Dalle parole omofobe a Paola Egonu testimonial: la “redenzione” marketing di Barilla

L’azienda, uno dei brand italiani più conosciuti nel mondo, ha scelto come testimonial la campionessa padovana che gioca a Conegliano, dichiaratamente omosessuale, completando il percorso di svolta nell’immagine

TREVISO. «Non faremo pubblicità con omosessuali perché a noi piace la famiglia tradizionale. Se i gay non sono d'accordo, possono sempre mangiare la pasta di un'altra marca». Era il 25 settembre del 2013 e Guido Barilla rispondeva così, ai microfoni di Radio24, a una domanda sul perché l'azienda non avesse ancora dato spazio agli omosessuali nei propri spot. Apriti cielo: l'intervista causò una pioggia di polemiche e una campagna di boicottaggio. Sono passati quasi otto anni, un periodo lungo in cui il marchio globale di pasta italiana ha portato avanti un percorso di “redenzione” iniziato con le scuse dello stesso Guido Barilla. E oggi come testimonial viene scelta Paola Egonu, padovana di Cittadella, campionessa dell’Imoco Volley Conegliano e della Nazionale, probabile portabandiera azzurra alle prossime Olimpiadi di Tokyo, omosessuale dichiarata con un coming out nel 2018.

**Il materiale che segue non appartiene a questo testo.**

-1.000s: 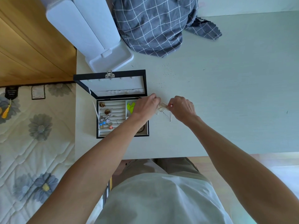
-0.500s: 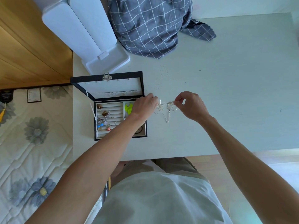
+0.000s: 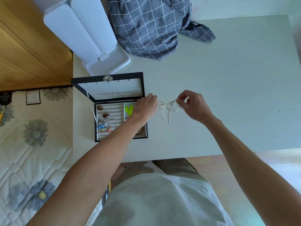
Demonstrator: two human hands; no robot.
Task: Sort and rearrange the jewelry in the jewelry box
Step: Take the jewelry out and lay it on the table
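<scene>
A black jewelry box (image 3: 121,139) stands open on the white table (image 3: 228,103), its lid (image 3: 112,88) tilted back. Rings and bead earrings (image 3: 104,123) sit in its ribbed rows, and a neon yellow piece (image 3: 129,110) lies in a right compartment. Just right of the box, my left hand (image 3: 145,106) and my right hand (image 3: 193,106) each pinch one end of a tangled silver chain (image 3: 167,108). The chain is stretched between them above the table, with thin pendants hanging down. My left forearm covers the box's front right part.
A white appliance (image 3: 91,38) stands behind the box at the table's back left. A grey checked cloth (image 3: 149,26) is heaped at the back. Tiny dark specks (image 3: 162,74) dot the table. A flowered mattress (image 3: 32,144) lies left of the table.
My hands have drawn apart, the right one moving right, and the silver chain that was bunched between them is now stretched out.
</scene>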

La pubblicità con Paola Egonu, fresca campionessa d’Europa con l’Imoco, gira in questi giorni sui social e sembra coronare proprio quel percorso di “redenzione” portato avanti da Barilla dallo scivolone tremendo fino all’ottenimento del massimo dei voti da parte di Human Right Campaign, un'importante associazione per i diritti degli omosessuali che stila ogni anno il Corporate equality index, una graduatoria basata sulle politiche aziendali in questo campo.

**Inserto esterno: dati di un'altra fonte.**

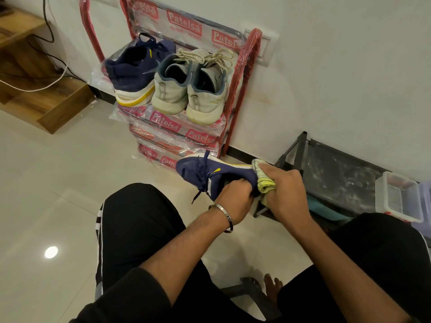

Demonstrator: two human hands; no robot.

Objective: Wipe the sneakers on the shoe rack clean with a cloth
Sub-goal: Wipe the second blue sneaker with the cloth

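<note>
Your left hand point(235, 197) grips the navy sneaker point(210, 172) by its collar just in front of the red shoe rack point(247, 73), while your right hand point(283, 186) presses a bunched yellow cloth point(264, 181) against its heel. Three more sneakers sit on the rack.

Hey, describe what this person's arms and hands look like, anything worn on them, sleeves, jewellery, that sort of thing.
Both forearms are bare, with no sleeves in view and no gloves. The left hand has a thin silver metal bangle round its wrist, with small dark lettering on the band that is too small to read. The right hand and its wrist carry nothing.
</note>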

Un caso esemplare, quello di Barilla: con un'operazione a 360 gradi, il brand italiano è diventato un modello da seguire, accogliendo e tutelando i dipendenti transgender e le loro famiglie. Tutto è iniziato con il “mea culpa” di Guido Barilla, che dopo la polemica nata per la sua intervista concessa a Radio24 ci ha messo la faccia per chiedere scusa: «È chiaro che ho molto da imparare sull'evoluzione della famiglia. In Barilla, abbiamo cura di tutti, senza distinzioni di razza, religione, fede, sesso o orientamento sessuale. A tutte le persone - amici, famiglie, dipendenti e partner commerciali, che si sono sentite toccate o offese, chiediamo sinceramente scusa. Nella mia vita ho avuto rispetto nei confronti di tutte le persone che ho incontrato, inclusi i gay e le loro famiglie, senza alcuna distinzione».

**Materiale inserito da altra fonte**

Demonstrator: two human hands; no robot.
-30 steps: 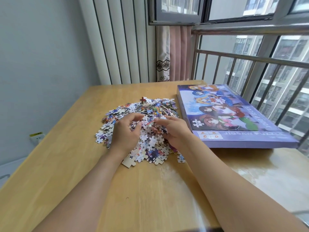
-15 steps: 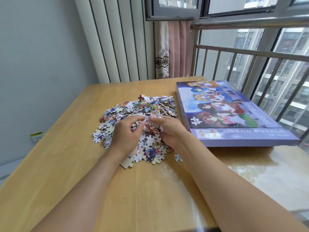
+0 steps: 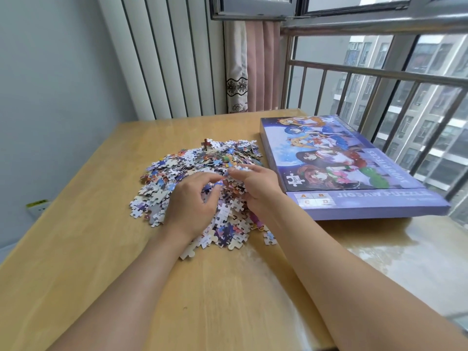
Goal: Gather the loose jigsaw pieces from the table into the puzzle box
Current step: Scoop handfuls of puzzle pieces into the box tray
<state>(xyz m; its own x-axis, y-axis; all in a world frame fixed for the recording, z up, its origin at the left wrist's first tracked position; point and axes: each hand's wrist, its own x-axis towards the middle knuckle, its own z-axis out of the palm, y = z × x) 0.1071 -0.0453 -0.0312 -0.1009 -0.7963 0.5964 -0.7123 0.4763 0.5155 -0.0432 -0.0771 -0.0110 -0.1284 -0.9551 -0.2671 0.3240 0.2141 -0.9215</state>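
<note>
Both hands are sitting on the pile of jigsaw pieces [image 3: 202, 178], much as a moment ago, fingertips now drawn closer together. The left hand [image 3: 192, 201] is curling its grip into the heap; the right hand [image 3: 255, 186] is pinching pieces at the top. The puzzle box [image 3: 349, 168] is lying just beside the pile on the surface [image 3: 76, 249], lid still on, so nothing is gathered yet.
</note>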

Dalle parole, Barilla è passata ai fatti: incontri con la comunità Lgbt, impegno nel promuovere la diversità, lancio del "Diversity & Inclusion Board" in azienda, con esperti esterni indipendenti che aiutano l'azienda a stabilire obiettivi e strategie per migliorare lo stato di diversità e uguaglianza tra il personale e nella cultura aziendale in merito a orientamento sessuale, parità tra i sessi, diritti dei disabili e questioni multiculturali e intergenerazionali. E poi ancora: corsi contro la discriminazione, benefit estesi anche alle famiglie dei transgender, donazioni a favore di associazioni che lottano per i diritti Lgbt.

Vero pentimento o strategia di marketing? Sta di fatto che ora Paola Egonu diventa portabandiera anche di questa trasformazione di Barilla.